- Action item -
The listing is to be printed in full, exactly as given.

- Dataset -
• • • • • • •
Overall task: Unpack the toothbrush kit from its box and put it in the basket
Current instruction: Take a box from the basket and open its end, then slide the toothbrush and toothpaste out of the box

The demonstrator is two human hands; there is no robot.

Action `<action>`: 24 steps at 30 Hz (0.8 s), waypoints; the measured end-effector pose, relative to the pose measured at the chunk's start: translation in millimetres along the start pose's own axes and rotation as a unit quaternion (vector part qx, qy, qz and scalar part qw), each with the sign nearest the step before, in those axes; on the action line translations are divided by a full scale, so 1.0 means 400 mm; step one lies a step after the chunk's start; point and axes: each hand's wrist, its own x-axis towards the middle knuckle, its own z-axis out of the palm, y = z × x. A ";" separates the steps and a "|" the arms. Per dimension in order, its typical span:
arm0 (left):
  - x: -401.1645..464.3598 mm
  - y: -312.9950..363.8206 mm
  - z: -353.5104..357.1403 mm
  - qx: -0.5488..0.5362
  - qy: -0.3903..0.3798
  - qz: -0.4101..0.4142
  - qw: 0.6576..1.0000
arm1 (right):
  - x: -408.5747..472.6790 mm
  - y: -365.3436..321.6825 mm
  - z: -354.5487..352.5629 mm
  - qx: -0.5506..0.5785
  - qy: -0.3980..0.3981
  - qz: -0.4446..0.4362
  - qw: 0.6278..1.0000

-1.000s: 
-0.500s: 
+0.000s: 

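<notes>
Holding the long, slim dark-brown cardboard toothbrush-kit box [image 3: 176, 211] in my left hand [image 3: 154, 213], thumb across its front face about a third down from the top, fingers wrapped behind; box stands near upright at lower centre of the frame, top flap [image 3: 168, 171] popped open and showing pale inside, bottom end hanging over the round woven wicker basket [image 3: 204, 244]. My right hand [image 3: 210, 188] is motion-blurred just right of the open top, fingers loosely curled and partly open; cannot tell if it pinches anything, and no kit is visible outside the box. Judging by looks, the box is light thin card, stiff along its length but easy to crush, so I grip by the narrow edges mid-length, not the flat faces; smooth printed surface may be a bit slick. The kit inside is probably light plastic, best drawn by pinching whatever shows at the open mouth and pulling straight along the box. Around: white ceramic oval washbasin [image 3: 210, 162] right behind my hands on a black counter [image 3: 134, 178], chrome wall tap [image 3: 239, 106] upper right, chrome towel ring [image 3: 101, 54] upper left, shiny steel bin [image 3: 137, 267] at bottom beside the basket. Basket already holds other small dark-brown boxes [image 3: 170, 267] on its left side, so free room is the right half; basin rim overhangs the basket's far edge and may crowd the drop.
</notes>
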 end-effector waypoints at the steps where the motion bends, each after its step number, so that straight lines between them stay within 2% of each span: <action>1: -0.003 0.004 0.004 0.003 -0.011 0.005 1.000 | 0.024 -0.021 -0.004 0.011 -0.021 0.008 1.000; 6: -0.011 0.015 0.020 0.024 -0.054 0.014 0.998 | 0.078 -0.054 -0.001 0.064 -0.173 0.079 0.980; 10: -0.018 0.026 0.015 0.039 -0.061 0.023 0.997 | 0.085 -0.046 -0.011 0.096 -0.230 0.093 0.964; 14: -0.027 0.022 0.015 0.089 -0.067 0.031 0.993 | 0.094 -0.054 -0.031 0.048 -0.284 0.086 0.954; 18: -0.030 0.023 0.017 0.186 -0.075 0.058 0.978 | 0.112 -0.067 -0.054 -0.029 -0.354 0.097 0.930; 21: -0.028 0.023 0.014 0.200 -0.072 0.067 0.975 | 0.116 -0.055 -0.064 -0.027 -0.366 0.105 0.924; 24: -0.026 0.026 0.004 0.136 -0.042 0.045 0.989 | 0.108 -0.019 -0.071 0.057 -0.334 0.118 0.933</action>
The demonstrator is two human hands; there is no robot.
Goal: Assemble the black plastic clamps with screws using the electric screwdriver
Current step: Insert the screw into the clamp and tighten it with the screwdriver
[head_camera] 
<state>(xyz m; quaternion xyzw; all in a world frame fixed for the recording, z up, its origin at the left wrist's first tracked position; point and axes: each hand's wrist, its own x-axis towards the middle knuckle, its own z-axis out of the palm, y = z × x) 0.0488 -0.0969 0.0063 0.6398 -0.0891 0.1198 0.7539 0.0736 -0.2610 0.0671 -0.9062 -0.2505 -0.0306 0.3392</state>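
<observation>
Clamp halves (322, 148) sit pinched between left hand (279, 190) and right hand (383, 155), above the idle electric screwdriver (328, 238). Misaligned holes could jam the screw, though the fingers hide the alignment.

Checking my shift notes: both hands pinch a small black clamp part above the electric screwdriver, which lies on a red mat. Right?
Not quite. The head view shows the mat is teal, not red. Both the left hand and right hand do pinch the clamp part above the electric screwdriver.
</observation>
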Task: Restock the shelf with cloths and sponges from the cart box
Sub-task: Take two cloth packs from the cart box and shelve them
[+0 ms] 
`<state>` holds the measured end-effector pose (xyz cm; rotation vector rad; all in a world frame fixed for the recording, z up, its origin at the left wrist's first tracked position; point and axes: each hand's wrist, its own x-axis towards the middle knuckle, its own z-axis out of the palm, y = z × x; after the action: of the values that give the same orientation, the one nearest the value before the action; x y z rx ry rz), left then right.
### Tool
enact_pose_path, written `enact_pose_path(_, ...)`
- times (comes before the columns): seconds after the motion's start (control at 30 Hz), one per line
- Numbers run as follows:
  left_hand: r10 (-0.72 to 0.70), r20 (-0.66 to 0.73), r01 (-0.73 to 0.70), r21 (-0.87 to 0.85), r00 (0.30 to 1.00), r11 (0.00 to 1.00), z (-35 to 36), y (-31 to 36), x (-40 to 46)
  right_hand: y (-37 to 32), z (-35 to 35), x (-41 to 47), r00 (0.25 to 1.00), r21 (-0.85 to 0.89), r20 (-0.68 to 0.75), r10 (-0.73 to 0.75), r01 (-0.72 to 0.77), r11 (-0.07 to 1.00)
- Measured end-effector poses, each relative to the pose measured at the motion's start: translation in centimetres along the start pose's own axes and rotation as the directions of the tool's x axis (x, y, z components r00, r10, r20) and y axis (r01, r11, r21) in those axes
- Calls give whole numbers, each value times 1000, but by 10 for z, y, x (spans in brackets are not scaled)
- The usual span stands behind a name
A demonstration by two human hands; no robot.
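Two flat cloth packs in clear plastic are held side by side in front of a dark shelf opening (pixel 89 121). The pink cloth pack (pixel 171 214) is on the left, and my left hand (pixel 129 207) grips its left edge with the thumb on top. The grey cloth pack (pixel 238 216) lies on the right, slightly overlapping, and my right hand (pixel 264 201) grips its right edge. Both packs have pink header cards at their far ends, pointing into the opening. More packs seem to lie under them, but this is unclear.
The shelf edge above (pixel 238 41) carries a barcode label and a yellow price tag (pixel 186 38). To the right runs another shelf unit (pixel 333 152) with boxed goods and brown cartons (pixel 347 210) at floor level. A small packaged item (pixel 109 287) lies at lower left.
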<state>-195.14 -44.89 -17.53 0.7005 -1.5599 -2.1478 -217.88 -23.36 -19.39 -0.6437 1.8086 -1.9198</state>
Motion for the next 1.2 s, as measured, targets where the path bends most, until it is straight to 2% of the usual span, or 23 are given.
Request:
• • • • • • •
- Solution to this exercise -
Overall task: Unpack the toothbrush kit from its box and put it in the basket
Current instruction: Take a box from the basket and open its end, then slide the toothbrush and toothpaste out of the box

The demonstrator is two human hands; there is no robot.

Action `<action>`: 24 steps at 30 Hz (0.8 s), waypoints; the measured end-effector pose, relative to the pose measured at the chunk's start: translation in millimetres along the start pose's own axes and rotation as a unit quaternion (vector part qx, qy, qz and scalar part qw), each with the sign nearest the step before, in those axes; on the action line translations are divided by a full scale, so 1.0 means 400 mm; step one lies a step after the chunk's start; point and axes: each hand's wrist, its own x-axis towards the middle knuckle, its own z-axis out of the palm, y = z × x. A ";" separates the steps and a "|" the arms. Per dimension in order, its typical span:
arm0 (left):
  - x: -401.1645..464.3598 mm
  - y: -312.9950..363.8206 mm
  - z: -353.5104..357.1403 mm
  - qx: -0.5488..0.5362
  - qy: -0.3903..0.3798
  - qz: -0.4101..0.4142
  - qw: 0.6576..1.0000
arm1 (right):
  - x: -408.5747..472.6790 mm
  - y: -365.3436..321.6825 mm
  - z: -354.5487..352.5629 mm
  - qx: -0.5506..0.5785
  - qy: -0.3980..0.3981
  - qz: -0.4446..0.4362
  - qw: 0.6278..1.0000

-1.000s: 
-0.500s: 
+0.000s: 

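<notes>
Holding the long, slim dark-brown cardboard toothbrush-kit box [image 3: 176, 211] in my left hand [image 3: 154, 213], thumb across its front face about a third down from the top, fingers wrapped behind; box stands near upright at lower centre of the frame, top flap [image 3: 168, 171] popped open and showing pale inside, bottom end hanging over the round woven wicker basket [image 3: 204, 244]. My right hand [image 3: 210, 188] is motion-blurred just right of the open top, fingers loosely curled and partly open; cannot tell if it pinches anything, and no kit is visible outside the box. Judging by looks, the box is light thin card, stiff along its length but easy to crush, so I grip by the narrow edges mid-length, not the flat faces; smooth printed surface may be a bit slick. The kit inside is probably light plastic, best drawn by pinching whatever shows at the open mouth and pulling straight along the box. Around: white ceramic oval washbasin [image 3: 210, 162] right behind my hands on a black counter [image 3: 134, 178], chrome wall tap [image 3: 239, 106] upper right, chrome towel ring [image 3: 101, 54] upper left, shiny steel bin [image 3: 137, 267] at bottom beside the basket. Basket already holds other small dark-brown boxes [image 3: 170, 267] on its left side, so free room is the right half; basin rim overhangs the basket's far edge and may crowd the drop.
</notes>
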 end-effector waypoints at the steps where the motion bends, each after its step number, so that straight lines between them stay within 2% of each span: <action>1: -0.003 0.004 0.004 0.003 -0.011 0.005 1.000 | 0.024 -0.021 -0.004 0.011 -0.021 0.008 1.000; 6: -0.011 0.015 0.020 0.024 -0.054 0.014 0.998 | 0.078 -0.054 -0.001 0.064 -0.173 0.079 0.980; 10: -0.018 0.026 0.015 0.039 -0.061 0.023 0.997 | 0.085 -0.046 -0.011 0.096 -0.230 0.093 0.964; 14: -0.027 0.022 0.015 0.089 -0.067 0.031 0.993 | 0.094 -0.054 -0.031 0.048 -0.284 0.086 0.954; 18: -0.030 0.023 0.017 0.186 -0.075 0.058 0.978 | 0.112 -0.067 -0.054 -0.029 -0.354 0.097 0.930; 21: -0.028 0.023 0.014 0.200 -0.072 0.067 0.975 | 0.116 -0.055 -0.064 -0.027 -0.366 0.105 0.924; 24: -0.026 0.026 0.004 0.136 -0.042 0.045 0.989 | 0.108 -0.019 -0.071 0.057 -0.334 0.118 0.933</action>
The demonstrator is two human hands; there is no robot.
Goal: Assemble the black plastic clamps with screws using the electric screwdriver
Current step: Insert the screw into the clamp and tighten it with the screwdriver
[head_camera] 
<state>(xyz m; quaternion xyzw; all in a world frame fixed for the recording, z up, its origin at the left wrist's first tracked position; point and axes: each hand's wrist, its own x-axis towards the middle knuckle, its own z-axis out of the palm, y = z × x) 0.0488 -0.0969 0.0063 0.6398 -0.0891 0.1198 0.7539 0.0736 -0.2610 0.0671 -0.9062 -0.2505 -0.0306 0.3392</state>
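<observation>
Clamp halves (322, 148) sit pinched between left hand (279, 190) and right hand (383, 155), above the idle electric screwdriver (328, 238). Misaligned holes could jam the screw, though the fingers hide the alignment.

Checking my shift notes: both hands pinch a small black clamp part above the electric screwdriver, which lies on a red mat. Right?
Not quite. The head view shows the mat is teal, not red. Both the left hand and right hand do pinch the clamp part above the electric screwdriver.
</observation>
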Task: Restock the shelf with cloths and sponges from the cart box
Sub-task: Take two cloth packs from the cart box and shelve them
[+0 ms] 
`<state>` holds the measured end-effector pose (xyz cm; rotation vector rad; all in a world frame fixed for the recording, z up, its origin at the left wrist's first tracked position; point and axes: each hand's wrist, its own x-axis towards the middle knuckle, its own z-axis out of the palm, y = z × x; after the action: of the values that give the same orientation, the one nearest the value before the action; x y z rx ry rz), left then right.
### Tool
enact_pose_path, written `enact_pose_path(_, ...)`
- times (comes before the columns): seconds after the motion's start (control at 30 Hz), one per line
- Numbers run as follows:
  left_hand: r10 (-0.72 to 0.70), r20 (-0.66 to 0.73), r01 (-0.73 to 0.70), r21 (-0.87 to 0.85), r00 (0.30 to 1.00), r11 (0.00 to 1.00), z (-35 to 36), y (-31 to 36), x (-40 to 46)
  right_hand: y (-37 to 32), z (-35 to 35), x (-41 to 47), r00 (0.25 to 1.00), r21 (-0.85 to 0.89), r20 (-0.68 to 0.75), r10 (-0.73 to 0.75), r01 (-0.72 to 0.77), r11 (-0.07 to 1.00)
- Measured end-effector poses, each relative to the pose measured at the motion's start: translation in centimetres along the start pose's own axes and rotation as the directions of the tool's x axis (x, y, z components r00, r10, r20) and y axis (r01, r11, r21) in those axes
- Calls give whole numbers, each value times 1000, but by 10 for z, y, x (spans in brackets are not scaled)
- The usual span stands behind a name
A demonstration by two human hands; no robot.
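Two flat cloth packs in clear plastic are held side by side in front of a dark shelf opening (pixel 89 121). The pink cloth pack (pixel 171 214) is on the left, and my left hand (pixel 129 207) grips its left edge with the thumb on top. The grey cloth pack (pixel 238 216) lies on the right, slightly overlapping, and my right hand (pixel 264 201) grips its right edge. Both packs have pink header cards at their far ends, pointing into the opening. More packs seem to lie under them, but this is unclear.
The shelf edge above (pixel 238 41) carries a barcode label and a yellow price tag (pixel 186 38). To the right runs another shelf unit (pixel 333 152) with boxed goods and brown cartons (pixel 347 210) at floor level. A small packaged item (pixel 109 287) lies at lower left.
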<state>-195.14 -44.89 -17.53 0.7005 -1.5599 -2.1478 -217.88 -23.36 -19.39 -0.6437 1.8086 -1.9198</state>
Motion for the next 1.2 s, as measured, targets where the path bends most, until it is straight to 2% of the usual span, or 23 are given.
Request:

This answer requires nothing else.